June 02, 2005

Fassbinder would have been 60. While some consider it work unwatchable, others are utterly devoted to his work. The details of his life are possibly more famous than his films.

For those who like a quick overview without clicking too many links, look here.

  • damn typos... all those previews for naught! pluck "work" from the second sentence.
  • No offense, but I find this an odd framing of the post, unless you're one of those who (for reasons probably having to do with filmic illiteracy) find his work "unwatchable." Fassbinder is the great German director of the second half of the 20th century; I've watched virtually everything he made, and while there are some I wouldn't be likely to watch again (like every great artist, he experimented, and experiments don't always work), I find his work uniquely honest, emotionally direct, gorgeous, unpredictable, and funny as hell (except when it breaks your heart). I'd recommend starting with either Merchant of Four Seasons (very Fassbinderesque but welcoming) or Effi Briest (very classical and approachable but for that very reason rather un-Fassbinder), and if you get the chance, the magnificent 15-1/2 hour Berlin Alexanderplatz (based on Alfred Döblin's novel, which I also recommend). Holy crap, your "look here" link informs me that Criterion is going to release Berlin Alexanderplatz! I can't afford to buy movies any more, but I may have to shake the piggy bank for this one. Alas, I also learn from the same link that Brigitte Mira died March 8 at the age of 94. Because Fassbinder used the same people over and over, you come to think of them almost as friends, and Brigitte Mira was unforgettable in Ali: Fear Eats the Soul (though Angst essen Seele auf would be better translated "Fear Eat Up Soul"). Bye, Brigitte!
  • ah, just not my day I guess. My intent was more to spread the word and start conversation on his films. I'd hoped to link to an article that talked about how people left some of his early screenings in droves but couldn't find anything that was actually negative (hence "unwatchable" being left without a link).
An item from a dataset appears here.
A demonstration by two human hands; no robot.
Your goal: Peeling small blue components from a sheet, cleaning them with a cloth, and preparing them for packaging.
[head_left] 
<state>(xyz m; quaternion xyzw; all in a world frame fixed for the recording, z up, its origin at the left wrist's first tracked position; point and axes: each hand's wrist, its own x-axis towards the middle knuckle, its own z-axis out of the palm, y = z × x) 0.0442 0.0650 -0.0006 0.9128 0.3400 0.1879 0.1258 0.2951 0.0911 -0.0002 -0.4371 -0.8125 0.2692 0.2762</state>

I'd wanted to leave room for people who simply didn't like his stuff, and I guess that all I left. I personally find his work fascinating and understand his importance in the medium. I'd originally studied him in the context of Wenders and Schloendorff. I was also quite stunned to see that Berlin Alexanderplatz would be released in a Criterion edition (and my heart stops to consider what the price of it could be). I haven't gotten a chance to see it before.
  • Great series, Berlin Alexanderplatz. Maybe consider reading Döblin's book while you're there. Fassbinder made a lot of dross in my opinion, (he worked at incredible speed), but his good stuff is pretty much as good as anything else.
  • I probably love Fassbinder and his films more than life itself (at least at times). I can't understand why, so long after he's gone, he's still relatively unknown to so many, and I'm especially surprised that he's not better known to many gay folks, despite his often dark and somewhat bitter take on gay life and love in general. His stable of actors were a remarkable crew, and watching them grow their capabilities along with him over a period of years together is a wonderful thing made all the more wonderful in retrospect and from a distance. To follow Hanna Schygulla from the early work, say, Beware of a Holy Whore or the very, very creepy Whity to The Marriage of Maria Braun is, to me, even more interesting than seeing Dietrich develop under von Sternberg. How superstardom eluded Schygulla under Fassbinder's tutelage is still beyond me. Same for Barbara Sukowa in Lola, though she never had quite the degree of exposure in starring roles that Schygulla had. Fassbinder was able to take ordinary actors -- Margit Carstensen, Gottfried John, Ulli Lommel, or his own mother, -- and mold them to his vision, however idiosyncratic that vision might be at any given moment, to come up with an ensemble that meets the requirements of each film. Given the mood swings from film to film (and at times concurrent production of more than one film), and Fassbinder's reputation for being a maniac, it's something like a miracle that they all pulled it off. Also worth mentioning are the contributions of cinematographer Michael Ballhaus, and especially the music of Peer Raben in film scores so dense with innovation that I often listen to these films while at the computer, just to appreciate the soundtrack. It's a shame that his career was so short, but a treasure that we have roughly forty films by Fassbinder to remember him by. Thanks, patita, for posting this!
  • I am embarrassed to admit that I have made it through 39 years of life without having seen a single one of his movies. I will remedy this.
  • Well said, Little Durian. And no problem, patita -- sorry I sounded so grumpy -- I just get sick of people snarking about some of my favorite directors, like F., Godard, and Brakhage, picking on the fact that their movies don't wrap warm arms around you like the Oscar winners everybody loves. I shouldn't have taken it out on you.
  • I appreciate the apology, languagehat. I'd gotten too deep into finding links to write a proper post--most of my Fassbinder references are printed materials. I'm glad that it's piqued Darshon's interest, though!